Even though she never knew her son, N's mother always had a special connection to his cause. It just wasn't in a conventional way.
She was too exhausted to even scream.
Ghetis ran a hand over his consort's sweat soaked hair, red eyed stare entirely detached as he regarded her, her and her heaving chest. When he touched his fingertips to her throat, the blonde's pulse pounded against his touch. "It's been too long," he said, quiet.
The next contraction rippled through her. Unlike the first, it barely squeezed a whimper out of her. Three days was long enough for any woman. Three days was also enough to make a patient man just the opposite. The last check had proven his son to live even still, trapped within the womb that housed him, but for how much longer, he knew it wouldn't last. Neither of them would.
When his bone-tired physician returned, a steaming mug of coffee in hand, Ghetis allowed the other man a curt nod. "Take him."
The older man's lips parted, perhaps to protest, before he thought better of it and set his precious caffeine down. Even the sixty seconds - he counted every one of them - to scrub elbows to fingers took too long to suit the jade king's waning patience. While he counted, he secured the leather cuffs. It was far too late for anesthetic, and they all knew it. Nevertheless, sacrifices had to be made.
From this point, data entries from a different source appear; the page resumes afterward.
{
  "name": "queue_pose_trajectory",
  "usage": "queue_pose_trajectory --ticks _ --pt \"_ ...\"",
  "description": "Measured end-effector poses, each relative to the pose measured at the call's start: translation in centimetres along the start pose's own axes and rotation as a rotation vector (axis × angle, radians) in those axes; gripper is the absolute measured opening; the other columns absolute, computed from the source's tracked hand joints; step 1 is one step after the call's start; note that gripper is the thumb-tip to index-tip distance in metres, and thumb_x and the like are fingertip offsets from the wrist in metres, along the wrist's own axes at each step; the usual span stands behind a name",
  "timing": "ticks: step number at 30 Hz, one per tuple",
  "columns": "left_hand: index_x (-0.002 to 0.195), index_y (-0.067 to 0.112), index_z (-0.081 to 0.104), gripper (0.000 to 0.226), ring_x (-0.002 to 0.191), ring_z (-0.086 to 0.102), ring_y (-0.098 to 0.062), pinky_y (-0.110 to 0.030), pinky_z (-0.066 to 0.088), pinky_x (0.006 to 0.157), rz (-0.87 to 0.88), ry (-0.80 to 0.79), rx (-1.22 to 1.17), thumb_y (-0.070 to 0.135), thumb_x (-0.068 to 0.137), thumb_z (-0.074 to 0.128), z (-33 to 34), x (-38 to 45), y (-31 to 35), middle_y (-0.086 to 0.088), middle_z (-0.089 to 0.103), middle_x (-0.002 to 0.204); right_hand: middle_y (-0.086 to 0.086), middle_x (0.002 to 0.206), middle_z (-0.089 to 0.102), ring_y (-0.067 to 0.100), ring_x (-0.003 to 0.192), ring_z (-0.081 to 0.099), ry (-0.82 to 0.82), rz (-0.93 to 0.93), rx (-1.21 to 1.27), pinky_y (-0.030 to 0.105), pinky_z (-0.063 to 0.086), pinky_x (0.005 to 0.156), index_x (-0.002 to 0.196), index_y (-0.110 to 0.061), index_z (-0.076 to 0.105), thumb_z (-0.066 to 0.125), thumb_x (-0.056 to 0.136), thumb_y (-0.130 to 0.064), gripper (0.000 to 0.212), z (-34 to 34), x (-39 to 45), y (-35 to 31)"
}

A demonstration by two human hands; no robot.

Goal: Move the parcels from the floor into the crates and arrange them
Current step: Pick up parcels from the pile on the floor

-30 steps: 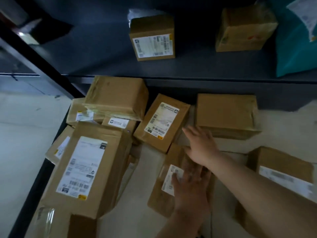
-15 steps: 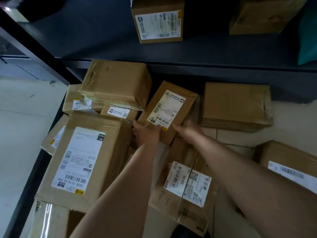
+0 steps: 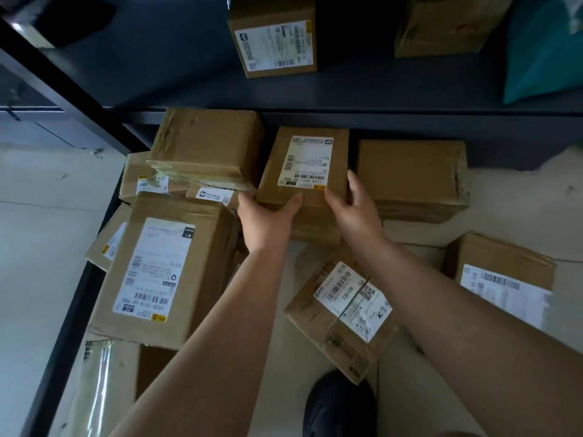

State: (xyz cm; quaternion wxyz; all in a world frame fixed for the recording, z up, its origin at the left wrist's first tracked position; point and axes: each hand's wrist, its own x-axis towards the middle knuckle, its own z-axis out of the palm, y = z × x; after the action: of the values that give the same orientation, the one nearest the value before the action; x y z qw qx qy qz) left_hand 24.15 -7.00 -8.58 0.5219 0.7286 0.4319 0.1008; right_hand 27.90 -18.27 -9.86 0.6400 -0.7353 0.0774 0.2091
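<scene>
Several brown cardboard parcels lie on the pale floor below a dark shelf. Both hands hold one labelled parcel [image 3: 304,165] at its near end: my left hand [image 3: 268,216] grips the near left corner, thumb on top, and my right hand [image 3: 353,206] grips the near right corner. The parcel sits squared up between a plain taped parcel [image 3: 208,146] on the left and a plain parcel [image 3: 413,178] on the right. A large labelled parcel [image 3: 164,269] lies at the left. Under my right forearm rests another labelled parcel [image 3: 344,313].
The dark shelf [image 3: 362,93] above holds a labelled box [image 3: 274,36], a plain box [image 3: 441,23] and a teal bag [image 3: 545,48]. A further labelled parcel [image 3: 501,275] lies at the right. My dark shoe [image 3: 340,405] stands at the bottom. A black post [image 3: 66,86] runs diagonally at the left.
Both hands left the lower parcel and took hold of the labelled parcel farther back. That parcel has turned from tilted to straight and has come up a little.
</scene>
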Motion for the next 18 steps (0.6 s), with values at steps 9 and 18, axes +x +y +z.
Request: queue_pose_trajectory --ticks 9,18 --pt "0.106 0.025 0.047 0.045 0.087 0.06 -0.015 -0.028 0.053 0.072 0.171 -0.208 0.026 0.028 0.073 0.078 -4.0 -9.6 -0.3 0.015 0.055 0.092 -0.001 0.128 0.055 0.012 0.115 0.054 0.359 -0.183 0.108 0.031 0.048 0.096 0.133 -0.017 0.042 0.049 0.092 -0.008 0.043 -3.4 -12.4 -0.2" --pt "0.112 0.011 0.061 0.033 0.082 0.057 -0.01 -0.023 0.041 0.069 0.004 -0.29 0.16 0.036 0.095 0.05 -5.7 -12.1 -5.7 -0.001 0.064 0.096 0.011 0.12 0.054 0.024 0.107 0.051 0.475 0.229 0.011 0.019 0.03 0.073 0.131 -0.003 0.043 0.037 0.101 -0.021 0.036 -6.6 -17.0 6.0"
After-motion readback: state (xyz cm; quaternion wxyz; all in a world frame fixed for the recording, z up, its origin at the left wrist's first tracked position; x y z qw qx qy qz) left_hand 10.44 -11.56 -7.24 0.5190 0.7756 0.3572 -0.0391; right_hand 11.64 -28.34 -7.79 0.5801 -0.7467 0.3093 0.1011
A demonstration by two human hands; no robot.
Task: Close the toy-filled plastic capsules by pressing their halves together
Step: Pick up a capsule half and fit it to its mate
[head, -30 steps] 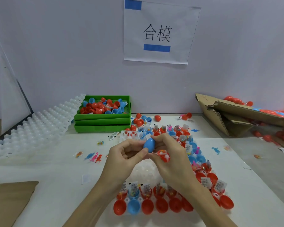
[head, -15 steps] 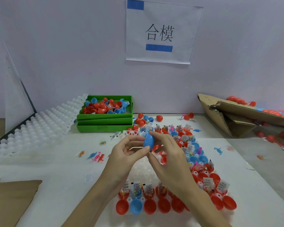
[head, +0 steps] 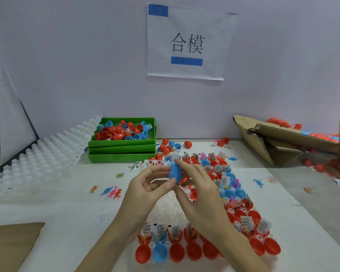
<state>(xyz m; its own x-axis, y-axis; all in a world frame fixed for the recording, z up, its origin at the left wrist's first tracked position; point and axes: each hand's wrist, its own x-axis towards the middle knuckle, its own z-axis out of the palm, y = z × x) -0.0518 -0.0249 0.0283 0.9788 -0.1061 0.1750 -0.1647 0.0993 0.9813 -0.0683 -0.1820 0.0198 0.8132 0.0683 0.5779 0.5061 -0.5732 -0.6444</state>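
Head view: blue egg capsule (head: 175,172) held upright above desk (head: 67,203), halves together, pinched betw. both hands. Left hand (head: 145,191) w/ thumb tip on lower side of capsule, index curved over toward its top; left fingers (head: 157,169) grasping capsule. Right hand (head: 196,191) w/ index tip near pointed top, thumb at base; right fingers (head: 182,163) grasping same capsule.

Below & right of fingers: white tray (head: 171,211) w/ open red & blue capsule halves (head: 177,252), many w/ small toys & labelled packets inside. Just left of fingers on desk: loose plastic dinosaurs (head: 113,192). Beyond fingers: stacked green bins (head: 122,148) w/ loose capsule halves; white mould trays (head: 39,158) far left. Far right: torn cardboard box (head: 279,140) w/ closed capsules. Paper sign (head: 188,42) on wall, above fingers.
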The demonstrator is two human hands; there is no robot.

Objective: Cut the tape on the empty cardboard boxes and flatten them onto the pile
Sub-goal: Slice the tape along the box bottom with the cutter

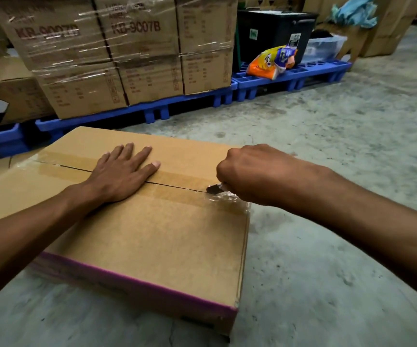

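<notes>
A closed cardboard box sits flat-side up on a concrete warehouse floor, its two top flaps meeting along a centre seam covered by a strip of clear tape; what is inside cannot be seen. The seam and tape run the length of the lid from far left to near right, and a dark open slit shows along most of that line. The left hand lies palm down on the lid across the seam, fingers straight and spread, pointing away from the person, its grip open and holding nothing. To the right, the right hand is curled into a fist, its grip closed round a small cutter whose dark blade tip pokes out leftward at the right end of the seam, where the tape is crumpled near the box edge. Behind, shrink-wrapped cartons marked KB-9007B stand stacked on blue plastic pallets. Further right on a pallet are a black lidded bin, an orange and yellow bag and a clear plastic tub, contents unclear.
</notes>
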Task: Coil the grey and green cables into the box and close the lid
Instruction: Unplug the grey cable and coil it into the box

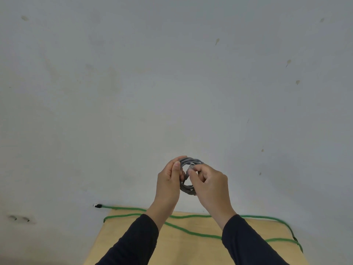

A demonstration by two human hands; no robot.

Blood ran easy under the edge of the scalpel, further saturating ruined bedding with a pitiful cry when opened from hip to hip. Ghetis ignored her breathless pleas to Arceus, intent upon the gloved hands that slipped inside of her. Every minute adjustment of the doctor's arms as they pushed deeper into her swollen abdomen was plain as day. Nothing escaped him. It was a shame the opposite couldn't apply with his consort. His fingers tightened against his thighs.
It wasn't until his son came into the world that a bare smile twitched Ghetis's lips. The long-awaited wail of a newborn was what cemented it onto his face.
He already had the dark towel ready when the little prince was passed to him, and soon, only a tiny red face, topped with leafy green fuzz, poked out of the cloth. It was when his physician reached for needle and thread that Ghetis spoke, only then looking up from his heir. "You're done here."
"Sir, I -"
"You're done here. I trust that I don't need to repeat myself, again," Ghetis said, bland.
Color drained from the doctor's face, before he remembered his standing and made the wise decision to let himself out. His consort bore the same ashen cast, her bloodless lips moving, but no sound escaped them.
Ghetis stroked her wet hair once more, and smiled. "You've birthed a king." A prince of pawns, perhaps, but even a simple pawn was capable of a checkmate. "Your crowning achievement, even …" he mused, and offered a glib shrug. Ghetis shifted the child in his arms when she strained to see him, and straightened. "A pity that it's impossible to martyr the living."